Look through the data below for the line with "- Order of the" and the line with "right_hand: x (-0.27", then output those two and all lines in between, exactly as written.
Data provided Block Start
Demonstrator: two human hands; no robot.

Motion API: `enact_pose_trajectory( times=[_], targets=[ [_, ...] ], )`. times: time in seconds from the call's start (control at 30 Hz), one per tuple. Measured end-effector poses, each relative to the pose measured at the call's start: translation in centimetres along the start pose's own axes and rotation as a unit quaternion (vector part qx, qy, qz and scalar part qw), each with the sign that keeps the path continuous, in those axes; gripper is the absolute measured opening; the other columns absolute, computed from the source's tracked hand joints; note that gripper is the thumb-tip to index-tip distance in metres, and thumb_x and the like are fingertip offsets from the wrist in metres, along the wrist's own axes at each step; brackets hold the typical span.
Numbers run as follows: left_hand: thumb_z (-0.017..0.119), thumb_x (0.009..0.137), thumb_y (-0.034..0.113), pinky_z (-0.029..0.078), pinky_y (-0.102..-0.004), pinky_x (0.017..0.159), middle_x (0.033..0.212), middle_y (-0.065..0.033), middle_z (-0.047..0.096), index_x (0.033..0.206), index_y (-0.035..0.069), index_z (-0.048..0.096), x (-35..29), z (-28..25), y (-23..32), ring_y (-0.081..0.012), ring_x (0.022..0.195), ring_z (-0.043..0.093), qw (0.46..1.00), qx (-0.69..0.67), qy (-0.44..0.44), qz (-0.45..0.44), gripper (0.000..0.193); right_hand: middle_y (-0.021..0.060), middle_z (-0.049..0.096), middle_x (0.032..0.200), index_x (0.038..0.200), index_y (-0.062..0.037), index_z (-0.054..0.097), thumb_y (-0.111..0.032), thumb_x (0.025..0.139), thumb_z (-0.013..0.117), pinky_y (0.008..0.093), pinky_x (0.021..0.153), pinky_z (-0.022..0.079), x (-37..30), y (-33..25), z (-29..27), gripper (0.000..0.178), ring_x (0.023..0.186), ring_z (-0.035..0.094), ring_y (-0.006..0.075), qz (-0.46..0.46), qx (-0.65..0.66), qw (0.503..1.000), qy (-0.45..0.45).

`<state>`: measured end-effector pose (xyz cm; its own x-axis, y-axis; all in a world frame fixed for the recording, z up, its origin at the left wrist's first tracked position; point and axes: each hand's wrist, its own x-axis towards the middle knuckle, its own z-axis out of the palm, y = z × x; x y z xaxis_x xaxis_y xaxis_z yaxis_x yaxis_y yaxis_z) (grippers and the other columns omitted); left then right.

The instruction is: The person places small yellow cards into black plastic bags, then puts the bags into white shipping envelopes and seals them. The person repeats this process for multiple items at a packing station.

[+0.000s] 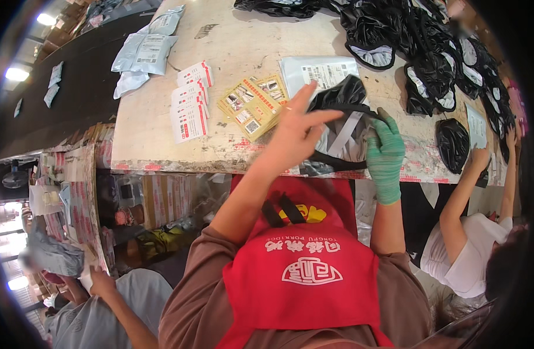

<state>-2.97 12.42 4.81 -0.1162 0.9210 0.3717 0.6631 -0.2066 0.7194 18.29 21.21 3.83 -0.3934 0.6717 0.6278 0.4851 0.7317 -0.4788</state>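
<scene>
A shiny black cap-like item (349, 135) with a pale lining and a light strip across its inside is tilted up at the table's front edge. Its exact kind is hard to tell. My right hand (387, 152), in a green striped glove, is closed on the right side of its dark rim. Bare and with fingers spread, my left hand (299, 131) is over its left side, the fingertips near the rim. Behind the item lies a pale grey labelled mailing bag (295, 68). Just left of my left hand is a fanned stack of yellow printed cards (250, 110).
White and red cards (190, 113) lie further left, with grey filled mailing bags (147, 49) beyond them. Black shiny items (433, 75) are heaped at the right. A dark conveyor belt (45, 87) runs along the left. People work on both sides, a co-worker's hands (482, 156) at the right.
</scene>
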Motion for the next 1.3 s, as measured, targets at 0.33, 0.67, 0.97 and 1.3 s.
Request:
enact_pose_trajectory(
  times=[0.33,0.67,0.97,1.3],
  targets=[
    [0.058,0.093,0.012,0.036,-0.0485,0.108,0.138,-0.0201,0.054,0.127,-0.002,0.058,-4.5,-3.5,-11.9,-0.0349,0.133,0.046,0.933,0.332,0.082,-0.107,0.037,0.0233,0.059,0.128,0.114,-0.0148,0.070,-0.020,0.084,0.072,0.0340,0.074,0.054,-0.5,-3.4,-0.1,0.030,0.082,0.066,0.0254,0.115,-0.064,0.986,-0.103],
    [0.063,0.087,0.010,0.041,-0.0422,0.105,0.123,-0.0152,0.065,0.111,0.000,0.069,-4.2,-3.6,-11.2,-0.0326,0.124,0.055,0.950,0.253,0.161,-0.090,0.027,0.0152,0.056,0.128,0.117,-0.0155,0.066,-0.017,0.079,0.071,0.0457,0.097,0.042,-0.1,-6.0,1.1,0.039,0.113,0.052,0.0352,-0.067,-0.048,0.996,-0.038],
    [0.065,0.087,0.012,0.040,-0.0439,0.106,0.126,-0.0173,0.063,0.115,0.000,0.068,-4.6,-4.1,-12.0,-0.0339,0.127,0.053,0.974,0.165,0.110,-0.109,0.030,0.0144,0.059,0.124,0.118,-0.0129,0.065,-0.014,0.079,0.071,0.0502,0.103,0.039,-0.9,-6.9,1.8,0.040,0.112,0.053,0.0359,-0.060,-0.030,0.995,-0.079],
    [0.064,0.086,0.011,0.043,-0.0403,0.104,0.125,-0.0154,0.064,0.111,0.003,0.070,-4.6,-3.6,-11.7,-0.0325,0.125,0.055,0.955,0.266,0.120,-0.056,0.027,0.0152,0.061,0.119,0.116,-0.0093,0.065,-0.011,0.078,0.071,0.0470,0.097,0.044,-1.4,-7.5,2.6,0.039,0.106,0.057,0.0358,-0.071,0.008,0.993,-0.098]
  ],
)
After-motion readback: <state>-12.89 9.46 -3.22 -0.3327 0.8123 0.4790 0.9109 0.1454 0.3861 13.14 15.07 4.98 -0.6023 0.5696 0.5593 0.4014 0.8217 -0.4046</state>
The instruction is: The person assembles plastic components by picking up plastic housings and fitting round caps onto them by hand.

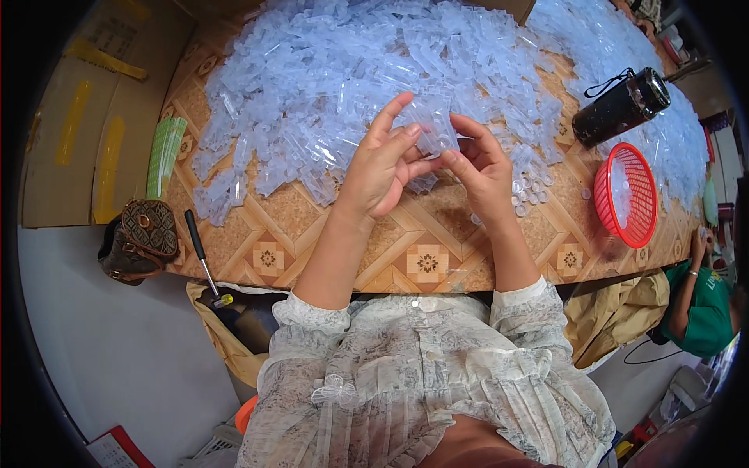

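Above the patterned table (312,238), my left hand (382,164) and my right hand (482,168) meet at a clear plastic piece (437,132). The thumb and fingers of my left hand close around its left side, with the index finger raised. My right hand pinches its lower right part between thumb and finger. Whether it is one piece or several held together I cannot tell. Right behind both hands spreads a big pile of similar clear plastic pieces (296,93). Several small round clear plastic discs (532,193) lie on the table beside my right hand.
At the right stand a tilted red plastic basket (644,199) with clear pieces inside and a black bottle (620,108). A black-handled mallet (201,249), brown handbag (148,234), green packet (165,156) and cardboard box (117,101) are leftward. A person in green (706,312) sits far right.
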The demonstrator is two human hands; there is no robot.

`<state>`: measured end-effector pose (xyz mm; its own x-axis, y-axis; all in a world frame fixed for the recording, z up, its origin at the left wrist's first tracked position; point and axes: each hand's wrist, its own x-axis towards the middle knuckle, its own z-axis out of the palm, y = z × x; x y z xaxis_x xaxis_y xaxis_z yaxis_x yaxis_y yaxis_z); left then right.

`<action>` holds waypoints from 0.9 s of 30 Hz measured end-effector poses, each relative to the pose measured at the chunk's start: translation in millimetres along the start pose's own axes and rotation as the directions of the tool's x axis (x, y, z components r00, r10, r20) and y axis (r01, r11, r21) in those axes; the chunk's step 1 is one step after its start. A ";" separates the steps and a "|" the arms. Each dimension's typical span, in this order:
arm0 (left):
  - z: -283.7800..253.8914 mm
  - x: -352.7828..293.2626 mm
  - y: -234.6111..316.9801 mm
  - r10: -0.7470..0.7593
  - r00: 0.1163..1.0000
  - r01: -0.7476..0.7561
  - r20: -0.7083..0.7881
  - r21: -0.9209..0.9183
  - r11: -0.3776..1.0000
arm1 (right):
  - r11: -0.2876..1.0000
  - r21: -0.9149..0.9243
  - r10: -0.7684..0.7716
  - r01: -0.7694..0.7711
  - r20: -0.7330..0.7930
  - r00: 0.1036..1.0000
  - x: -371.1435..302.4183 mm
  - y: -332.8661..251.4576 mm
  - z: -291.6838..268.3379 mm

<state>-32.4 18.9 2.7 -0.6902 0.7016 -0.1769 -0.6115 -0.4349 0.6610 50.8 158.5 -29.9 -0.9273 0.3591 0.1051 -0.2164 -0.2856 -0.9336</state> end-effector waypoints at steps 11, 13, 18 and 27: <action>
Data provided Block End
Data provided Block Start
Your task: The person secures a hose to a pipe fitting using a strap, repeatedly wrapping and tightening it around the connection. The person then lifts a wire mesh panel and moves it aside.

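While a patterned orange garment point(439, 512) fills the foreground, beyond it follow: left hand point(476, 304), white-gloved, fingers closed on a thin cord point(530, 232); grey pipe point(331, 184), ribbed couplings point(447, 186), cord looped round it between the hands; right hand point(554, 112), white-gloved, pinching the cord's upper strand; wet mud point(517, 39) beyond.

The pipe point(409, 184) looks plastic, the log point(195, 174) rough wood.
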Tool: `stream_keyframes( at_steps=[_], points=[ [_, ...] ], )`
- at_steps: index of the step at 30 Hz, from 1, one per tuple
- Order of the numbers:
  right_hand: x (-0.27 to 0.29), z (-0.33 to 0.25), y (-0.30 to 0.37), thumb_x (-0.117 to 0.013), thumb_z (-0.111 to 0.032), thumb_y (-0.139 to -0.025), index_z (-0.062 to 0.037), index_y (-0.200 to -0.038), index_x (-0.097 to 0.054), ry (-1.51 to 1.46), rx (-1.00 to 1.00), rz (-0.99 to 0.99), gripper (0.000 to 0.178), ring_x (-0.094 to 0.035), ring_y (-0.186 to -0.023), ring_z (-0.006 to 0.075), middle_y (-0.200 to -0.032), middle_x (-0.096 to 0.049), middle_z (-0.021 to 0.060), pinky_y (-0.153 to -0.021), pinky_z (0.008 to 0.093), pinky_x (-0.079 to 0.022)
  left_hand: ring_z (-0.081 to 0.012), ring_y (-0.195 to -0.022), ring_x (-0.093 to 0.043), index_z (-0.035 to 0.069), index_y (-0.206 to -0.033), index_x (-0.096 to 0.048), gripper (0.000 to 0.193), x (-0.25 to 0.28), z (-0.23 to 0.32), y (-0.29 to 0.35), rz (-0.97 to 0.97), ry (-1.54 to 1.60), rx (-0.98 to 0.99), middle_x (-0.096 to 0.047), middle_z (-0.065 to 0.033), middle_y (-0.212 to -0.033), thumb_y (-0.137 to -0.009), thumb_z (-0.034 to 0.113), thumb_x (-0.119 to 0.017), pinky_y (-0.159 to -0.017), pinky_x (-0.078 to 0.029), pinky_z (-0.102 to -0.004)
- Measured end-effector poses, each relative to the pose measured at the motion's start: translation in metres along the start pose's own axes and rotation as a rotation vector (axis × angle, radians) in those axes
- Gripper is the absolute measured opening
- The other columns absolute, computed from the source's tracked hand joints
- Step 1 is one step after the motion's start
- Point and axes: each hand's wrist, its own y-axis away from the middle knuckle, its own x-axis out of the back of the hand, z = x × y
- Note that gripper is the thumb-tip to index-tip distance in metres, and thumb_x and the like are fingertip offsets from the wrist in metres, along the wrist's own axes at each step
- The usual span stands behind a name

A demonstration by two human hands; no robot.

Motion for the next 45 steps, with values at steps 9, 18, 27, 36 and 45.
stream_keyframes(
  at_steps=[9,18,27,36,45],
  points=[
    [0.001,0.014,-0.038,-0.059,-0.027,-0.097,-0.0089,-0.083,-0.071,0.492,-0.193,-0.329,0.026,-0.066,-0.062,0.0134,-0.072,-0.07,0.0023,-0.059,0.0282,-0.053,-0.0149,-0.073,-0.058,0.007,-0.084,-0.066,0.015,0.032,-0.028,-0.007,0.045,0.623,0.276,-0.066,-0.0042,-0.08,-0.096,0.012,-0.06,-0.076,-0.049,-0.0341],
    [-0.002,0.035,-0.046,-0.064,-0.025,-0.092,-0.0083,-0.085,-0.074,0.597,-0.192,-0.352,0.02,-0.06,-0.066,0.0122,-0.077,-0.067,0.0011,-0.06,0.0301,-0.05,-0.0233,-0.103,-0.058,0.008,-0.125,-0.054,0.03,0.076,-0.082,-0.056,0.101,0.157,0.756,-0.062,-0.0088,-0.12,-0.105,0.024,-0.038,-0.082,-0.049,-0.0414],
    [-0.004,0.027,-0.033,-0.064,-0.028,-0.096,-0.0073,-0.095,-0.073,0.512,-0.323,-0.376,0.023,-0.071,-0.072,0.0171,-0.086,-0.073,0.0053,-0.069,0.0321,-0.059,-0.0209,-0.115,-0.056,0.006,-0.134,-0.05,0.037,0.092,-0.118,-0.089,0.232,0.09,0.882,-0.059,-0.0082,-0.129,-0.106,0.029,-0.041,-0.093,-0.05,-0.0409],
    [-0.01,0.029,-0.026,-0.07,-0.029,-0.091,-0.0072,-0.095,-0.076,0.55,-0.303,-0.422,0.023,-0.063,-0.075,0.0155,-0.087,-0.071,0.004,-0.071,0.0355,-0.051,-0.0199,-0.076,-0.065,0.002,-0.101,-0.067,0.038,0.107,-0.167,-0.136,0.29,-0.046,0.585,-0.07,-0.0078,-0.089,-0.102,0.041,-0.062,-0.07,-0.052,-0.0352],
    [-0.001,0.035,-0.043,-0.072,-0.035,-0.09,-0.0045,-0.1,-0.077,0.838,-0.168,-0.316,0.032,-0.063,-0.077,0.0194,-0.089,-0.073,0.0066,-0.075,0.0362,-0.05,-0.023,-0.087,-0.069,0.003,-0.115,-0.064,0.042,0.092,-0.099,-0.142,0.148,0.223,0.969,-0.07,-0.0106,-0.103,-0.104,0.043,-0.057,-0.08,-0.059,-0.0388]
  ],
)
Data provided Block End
Solution to the problem:
- Order of the numbers:
  right_hand: x (-0.27 to 0.29), z (-0.33 to 0.25), y (-0.30 to 0.37), thumb_x (-0.117 to 0.013), thumb_z (-0.111 to 0.032), thumb_y (-0.139 to -0.025), index_z (-0.062 to 0.037), index_y (-0.200 to -0.038), index_x (-0.097 to 0.054), ry (-1.51 to 1.46), rx (-1.00 to 1.00), rz (-0.99 to 0.99), gripper (0.000 to 0.178), ring_x (-0.094 to 0.035), ring_y (-0.186 to -0.023), ring_z (-0.006 to 0.075), middle_y (-0.200 to -0.032), middle_x (-0.096 to 0.049), middle_z (-0.021 to 0.060), pinky_y (-0.153 to -0.021), pinky_z (0.008 to 0.093), pinky_x (-0.079 to 0.022)

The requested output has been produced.